Crise ouverte au SYNPICS : un communiqué sur les arrestations de Fegnal Digital divise profondément la profession

Le Syndicat des Professionnels de l’Information et de la Communication du Sénégal (SYNPICS) traverse une zone de fortes turbulences. La publication d’un communiqué réagissant aux interpellations de plusieurs chroniqueurs dans les locaux de Fegnal Digital a déclenché une vague de critiques sans précédent au sein de la corporation. De simples adhérents aux figures historiques du syndicat, de nombreuses voix dénoncent un texte jugé en décalage avec les principes de défense de la liberté de la presse et de la profession journalistique.

Lundi, des éléments de la Division spéciale de cybersécurité (DSC) ont procédé à l’interpellation de Mandoumbé Diop, connu sous le pseudonyme de « Lamignou Darou », ainsi que d’Oustaz Thiep et de Ndiaye Touba. Les trois chroniqueurs, qui se revendiquent de PASTEF-Les Patriotes et collaborent avec la plateforme Fegnal Digital, ont été placés en garde à vue à la suite d’une autosaisine du procureur de la République. Ils sont poursuivis pour des propos considérés comme offensants à l’endroit du président de la République, Bassirou Diomaye Faye.

Au cœur de la controverse figure le communiqué publié mercredi par le Bureau exécutif national du SYNPICS. Dans ce document transmis à la presse, le syndicat estime que lorsque les nécessités d’une enquête l’exigent, les forces de défense et de sécurité peuvent procéder à des interpellations en dehors des lieux de travail, à condition de respecter les droits des personnes concernées et de ne pas perturber le fonctionnement des entreprises de presse.

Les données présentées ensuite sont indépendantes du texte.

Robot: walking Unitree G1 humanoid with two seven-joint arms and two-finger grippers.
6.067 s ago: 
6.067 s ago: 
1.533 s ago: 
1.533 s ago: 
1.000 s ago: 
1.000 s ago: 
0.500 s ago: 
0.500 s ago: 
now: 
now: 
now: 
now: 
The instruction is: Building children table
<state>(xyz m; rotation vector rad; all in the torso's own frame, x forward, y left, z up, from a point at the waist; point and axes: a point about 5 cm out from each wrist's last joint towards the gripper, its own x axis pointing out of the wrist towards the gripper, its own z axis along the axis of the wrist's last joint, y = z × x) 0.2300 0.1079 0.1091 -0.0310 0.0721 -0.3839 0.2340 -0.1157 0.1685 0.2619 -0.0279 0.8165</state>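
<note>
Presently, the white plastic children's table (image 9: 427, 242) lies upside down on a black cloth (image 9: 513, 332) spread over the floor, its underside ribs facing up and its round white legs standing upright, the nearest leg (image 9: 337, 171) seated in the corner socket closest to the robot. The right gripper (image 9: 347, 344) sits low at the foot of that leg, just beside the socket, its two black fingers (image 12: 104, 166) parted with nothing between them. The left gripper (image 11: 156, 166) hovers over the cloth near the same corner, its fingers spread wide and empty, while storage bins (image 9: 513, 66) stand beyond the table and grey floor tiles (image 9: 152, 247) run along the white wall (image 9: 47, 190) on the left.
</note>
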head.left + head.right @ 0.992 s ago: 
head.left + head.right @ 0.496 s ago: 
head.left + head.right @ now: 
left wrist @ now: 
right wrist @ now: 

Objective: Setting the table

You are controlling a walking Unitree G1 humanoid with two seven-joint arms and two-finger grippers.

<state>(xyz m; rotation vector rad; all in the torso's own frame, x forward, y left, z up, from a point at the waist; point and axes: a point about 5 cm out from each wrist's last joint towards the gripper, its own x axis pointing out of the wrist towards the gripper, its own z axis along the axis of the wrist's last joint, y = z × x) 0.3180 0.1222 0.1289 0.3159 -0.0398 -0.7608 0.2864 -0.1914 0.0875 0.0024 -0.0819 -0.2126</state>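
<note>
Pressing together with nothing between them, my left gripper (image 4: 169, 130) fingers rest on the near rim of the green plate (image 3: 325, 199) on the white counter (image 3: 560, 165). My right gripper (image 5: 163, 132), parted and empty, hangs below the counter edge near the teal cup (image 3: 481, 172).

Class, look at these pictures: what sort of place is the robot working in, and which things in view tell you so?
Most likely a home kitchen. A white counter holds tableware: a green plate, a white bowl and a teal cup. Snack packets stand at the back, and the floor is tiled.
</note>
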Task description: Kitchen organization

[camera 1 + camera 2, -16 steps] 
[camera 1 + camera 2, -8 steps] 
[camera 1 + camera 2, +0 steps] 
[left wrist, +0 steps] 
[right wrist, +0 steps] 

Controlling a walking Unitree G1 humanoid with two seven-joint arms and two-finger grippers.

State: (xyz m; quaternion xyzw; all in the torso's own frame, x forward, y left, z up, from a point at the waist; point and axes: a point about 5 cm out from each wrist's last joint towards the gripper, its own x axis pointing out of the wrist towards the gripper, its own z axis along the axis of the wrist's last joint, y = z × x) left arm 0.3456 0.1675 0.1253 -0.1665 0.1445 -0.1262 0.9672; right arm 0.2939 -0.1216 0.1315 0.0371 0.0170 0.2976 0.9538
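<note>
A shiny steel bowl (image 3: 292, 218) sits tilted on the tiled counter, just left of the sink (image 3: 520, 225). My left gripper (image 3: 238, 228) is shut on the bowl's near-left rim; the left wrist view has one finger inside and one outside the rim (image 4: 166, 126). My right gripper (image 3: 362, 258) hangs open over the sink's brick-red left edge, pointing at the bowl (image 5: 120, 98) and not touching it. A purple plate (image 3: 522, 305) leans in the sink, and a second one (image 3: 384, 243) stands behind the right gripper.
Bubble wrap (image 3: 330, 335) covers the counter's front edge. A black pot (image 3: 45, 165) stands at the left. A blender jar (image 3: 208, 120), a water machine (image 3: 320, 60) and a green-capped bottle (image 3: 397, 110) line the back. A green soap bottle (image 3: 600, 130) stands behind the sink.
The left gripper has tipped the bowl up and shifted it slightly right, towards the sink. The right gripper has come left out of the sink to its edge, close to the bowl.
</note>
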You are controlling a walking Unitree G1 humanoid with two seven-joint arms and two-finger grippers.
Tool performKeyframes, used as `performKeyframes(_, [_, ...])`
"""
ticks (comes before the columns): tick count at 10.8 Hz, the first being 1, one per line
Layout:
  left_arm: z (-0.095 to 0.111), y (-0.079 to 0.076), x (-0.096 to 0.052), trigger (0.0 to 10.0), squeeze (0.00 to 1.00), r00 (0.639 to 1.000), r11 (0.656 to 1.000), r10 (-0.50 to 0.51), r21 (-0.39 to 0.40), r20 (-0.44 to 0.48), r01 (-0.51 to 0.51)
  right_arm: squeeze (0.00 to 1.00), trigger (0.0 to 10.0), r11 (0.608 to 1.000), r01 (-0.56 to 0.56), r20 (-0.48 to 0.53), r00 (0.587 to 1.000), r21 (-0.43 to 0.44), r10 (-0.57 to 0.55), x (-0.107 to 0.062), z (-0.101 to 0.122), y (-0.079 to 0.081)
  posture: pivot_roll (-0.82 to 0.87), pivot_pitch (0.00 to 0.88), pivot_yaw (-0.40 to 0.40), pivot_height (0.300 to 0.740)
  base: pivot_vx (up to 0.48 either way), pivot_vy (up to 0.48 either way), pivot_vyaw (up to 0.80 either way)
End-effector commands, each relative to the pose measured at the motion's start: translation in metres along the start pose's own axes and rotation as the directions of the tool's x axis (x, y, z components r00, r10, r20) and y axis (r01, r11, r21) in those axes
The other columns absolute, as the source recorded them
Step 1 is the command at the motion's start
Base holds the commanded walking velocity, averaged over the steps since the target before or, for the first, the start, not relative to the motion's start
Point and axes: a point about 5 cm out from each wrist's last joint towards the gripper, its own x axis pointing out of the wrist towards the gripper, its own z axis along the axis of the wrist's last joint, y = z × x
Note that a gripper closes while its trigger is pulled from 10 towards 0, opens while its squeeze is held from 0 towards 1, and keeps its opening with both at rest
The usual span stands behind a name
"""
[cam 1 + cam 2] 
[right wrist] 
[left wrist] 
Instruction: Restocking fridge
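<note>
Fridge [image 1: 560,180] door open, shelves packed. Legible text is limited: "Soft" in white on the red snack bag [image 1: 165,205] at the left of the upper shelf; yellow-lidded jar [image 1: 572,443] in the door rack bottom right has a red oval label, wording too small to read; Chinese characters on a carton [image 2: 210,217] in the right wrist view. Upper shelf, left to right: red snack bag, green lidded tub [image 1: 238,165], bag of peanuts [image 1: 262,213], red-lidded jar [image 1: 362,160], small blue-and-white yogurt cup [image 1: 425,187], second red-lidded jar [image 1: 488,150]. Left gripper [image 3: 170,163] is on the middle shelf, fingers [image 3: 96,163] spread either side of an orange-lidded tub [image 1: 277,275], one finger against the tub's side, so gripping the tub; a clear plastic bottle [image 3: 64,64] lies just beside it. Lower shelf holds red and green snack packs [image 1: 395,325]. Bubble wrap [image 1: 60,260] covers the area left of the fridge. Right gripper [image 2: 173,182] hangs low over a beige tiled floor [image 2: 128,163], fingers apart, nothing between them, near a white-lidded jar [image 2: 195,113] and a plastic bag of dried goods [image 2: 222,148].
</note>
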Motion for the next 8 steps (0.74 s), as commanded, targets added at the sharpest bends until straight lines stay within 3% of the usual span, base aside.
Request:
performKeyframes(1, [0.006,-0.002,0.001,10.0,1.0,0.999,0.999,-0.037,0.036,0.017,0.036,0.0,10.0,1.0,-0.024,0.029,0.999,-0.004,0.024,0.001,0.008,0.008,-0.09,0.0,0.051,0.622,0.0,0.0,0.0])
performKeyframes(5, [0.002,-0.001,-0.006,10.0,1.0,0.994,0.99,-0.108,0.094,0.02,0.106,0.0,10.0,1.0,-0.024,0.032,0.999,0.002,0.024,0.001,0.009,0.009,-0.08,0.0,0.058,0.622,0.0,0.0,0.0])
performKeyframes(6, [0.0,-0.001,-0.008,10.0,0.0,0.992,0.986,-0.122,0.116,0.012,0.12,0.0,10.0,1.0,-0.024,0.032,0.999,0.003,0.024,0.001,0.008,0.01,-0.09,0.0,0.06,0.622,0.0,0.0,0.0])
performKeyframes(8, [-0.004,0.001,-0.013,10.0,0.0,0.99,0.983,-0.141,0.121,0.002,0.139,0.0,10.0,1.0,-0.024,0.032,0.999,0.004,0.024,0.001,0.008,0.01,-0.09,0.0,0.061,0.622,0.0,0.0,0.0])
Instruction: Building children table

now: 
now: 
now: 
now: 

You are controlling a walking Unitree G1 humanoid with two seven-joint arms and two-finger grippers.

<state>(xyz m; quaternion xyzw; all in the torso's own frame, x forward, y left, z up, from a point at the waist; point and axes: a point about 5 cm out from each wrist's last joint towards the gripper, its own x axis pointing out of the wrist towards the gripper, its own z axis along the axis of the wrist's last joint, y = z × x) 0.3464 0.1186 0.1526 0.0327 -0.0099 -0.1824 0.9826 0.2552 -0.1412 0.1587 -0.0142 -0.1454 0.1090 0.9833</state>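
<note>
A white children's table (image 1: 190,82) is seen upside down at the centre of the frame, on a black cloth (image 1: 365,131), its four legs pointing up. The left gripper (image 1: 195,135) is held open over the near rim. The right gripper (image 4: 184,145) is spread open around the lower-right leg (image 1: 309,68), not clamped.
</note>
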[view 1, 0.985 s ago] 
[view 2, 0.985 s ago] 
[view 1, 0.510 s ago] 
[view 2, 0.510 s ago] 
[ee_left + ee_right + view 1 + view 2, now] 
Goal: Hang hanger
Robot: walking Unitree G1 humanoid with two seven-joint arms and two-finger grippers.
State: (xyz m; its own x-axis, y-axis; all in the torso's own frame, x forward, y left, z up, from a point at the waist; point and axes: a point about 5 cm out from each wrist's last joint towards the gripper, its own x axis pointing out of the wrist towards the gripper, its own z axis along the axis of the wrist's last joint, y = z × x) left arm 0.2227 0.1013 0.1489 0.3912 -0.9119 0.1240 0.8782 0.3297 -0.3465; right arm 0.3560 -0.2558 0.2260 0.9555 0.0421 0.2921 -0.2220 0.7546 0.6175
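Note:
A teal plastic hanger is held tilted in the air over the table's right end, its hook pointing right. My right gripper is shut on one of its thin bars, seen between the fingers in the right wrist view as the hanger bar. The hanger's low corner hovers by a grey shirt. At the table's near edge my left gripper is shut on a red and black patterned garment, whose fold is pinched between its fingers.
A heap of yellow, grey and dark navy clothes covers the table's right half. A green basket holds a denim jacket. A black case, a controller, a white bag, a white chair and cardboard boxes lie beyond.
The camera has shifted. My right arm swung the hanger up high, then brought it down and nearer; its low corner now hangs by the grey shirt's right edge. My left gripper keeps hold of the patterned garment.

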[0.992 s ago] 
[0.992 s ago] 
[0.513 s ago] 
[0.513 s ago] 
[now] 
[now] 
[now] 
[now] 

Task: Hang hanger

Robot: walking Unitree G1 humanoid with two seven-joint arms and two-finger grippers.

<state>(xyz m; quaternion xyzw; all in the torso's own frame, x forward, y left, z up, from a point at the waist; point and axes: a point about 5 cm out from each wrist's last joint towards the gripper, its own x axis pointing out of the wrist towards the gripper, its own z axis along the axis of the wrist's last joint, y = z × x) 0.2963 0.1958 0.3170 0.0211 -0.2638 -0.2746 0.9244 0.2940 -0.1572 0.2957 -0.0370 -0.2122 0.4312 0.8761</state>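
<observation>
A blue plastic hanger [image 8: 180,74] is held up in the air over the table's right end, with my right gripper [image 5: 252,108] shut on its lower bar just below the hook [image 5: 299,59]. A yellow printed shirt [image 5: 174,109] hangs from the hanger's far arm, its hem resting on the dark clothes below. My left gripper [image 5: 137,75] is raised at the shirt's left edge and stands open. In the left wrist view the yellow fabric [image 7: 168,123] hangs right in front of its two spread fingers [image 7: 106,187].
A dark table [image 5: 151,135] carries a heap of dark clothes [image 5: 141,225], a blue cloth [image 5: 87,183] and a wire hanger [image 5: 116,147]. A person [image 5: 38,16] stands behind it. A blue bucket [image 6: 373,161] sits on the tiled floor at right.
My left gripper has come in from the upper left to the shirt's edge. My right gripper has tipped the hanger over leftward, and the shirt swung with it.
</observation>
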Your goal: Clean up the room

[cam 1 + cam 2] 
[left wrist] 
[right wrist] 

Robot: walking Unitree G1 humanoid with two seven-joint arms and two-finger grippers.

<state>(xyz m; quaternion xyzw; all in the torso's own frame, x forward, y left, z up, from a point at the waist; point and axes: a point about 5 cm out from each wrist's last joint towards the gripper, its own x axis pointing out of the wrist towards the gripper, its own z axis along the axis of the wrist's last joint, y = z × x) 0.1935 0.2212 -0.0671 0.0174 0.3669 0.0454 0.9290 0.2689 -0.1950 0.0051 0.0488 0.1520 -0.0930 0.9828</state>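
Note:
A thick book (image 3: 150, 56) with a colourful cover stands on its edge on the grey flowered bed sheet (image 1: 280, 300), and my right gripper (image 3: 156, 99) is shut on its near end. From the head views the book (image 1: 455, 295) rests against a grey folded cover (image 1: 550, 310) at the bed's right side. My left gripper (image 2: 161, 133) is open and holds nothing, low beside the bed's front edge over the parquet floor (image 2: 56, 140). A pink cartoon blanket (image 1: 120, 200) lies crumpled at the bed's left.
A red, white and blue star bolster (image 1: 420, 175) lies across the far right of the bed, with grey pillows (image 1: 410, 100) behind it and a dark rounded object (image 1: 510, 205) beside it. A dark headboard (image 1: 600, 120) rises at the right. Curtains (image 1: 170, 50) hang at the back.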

Cette position a rapidement suscité une levée de boucliers sur les réseaux sociaux. De nombreux journalistes estiment que cette déclaration ne traduit ni les préoccupations de la majorité des professionnels ni la mission historique du SYNPICS, qui consiste avant tout à défendre les libertés fondamentales liées à l’exercice du métier de journaliste.

Parmi les réactions les plus remarquées figure celle de la journaliste Ndeye Fatou Ndiaye. Dans une publication largement relayée, elle affirme espérer que les auteurs du communiqué « ne parlent pas au nom de tous les journalistes ». Elle déplore un texte qui, selon elle, manque de considération pour les professionnels ayant choisi le journalisme par vocation et refuse que le syndicat apporte, selon ses termes, une quelconque caution à des personnes qu’elle considère comme des usurpateurs de la profession.

La journaliste va plus loin en estimant que le SYNPICS « n’a pas le droit de scier les branches de l’arbre sur lequel des milliers de personnes sont assises », une formule qui traduit le malaise grandissant au sein de la corporation. Pour plusieurs observateurs, cette sortie illustre la fracture qui se dessine entre la direction du syndicat et une partie de sa base.

Au-delà de la polémique, cette affaire relance le débat sur la définition du statut de journaliste, la protection des entreprises de presse face aux interventions des forces de l’ordre et le rôle que doit jouer le principal syndicat de la profession dans un contexte marqué par la multiplication des plateformes numériques et des créateurs de contenus. Les prochains jours pourraient être déterminants pour le SYNPICS, appelé par plusieurs de ses membres à clarifier sa position afin d’éviter que cette crise ne fragilise davantage son unité et sa crédibilité.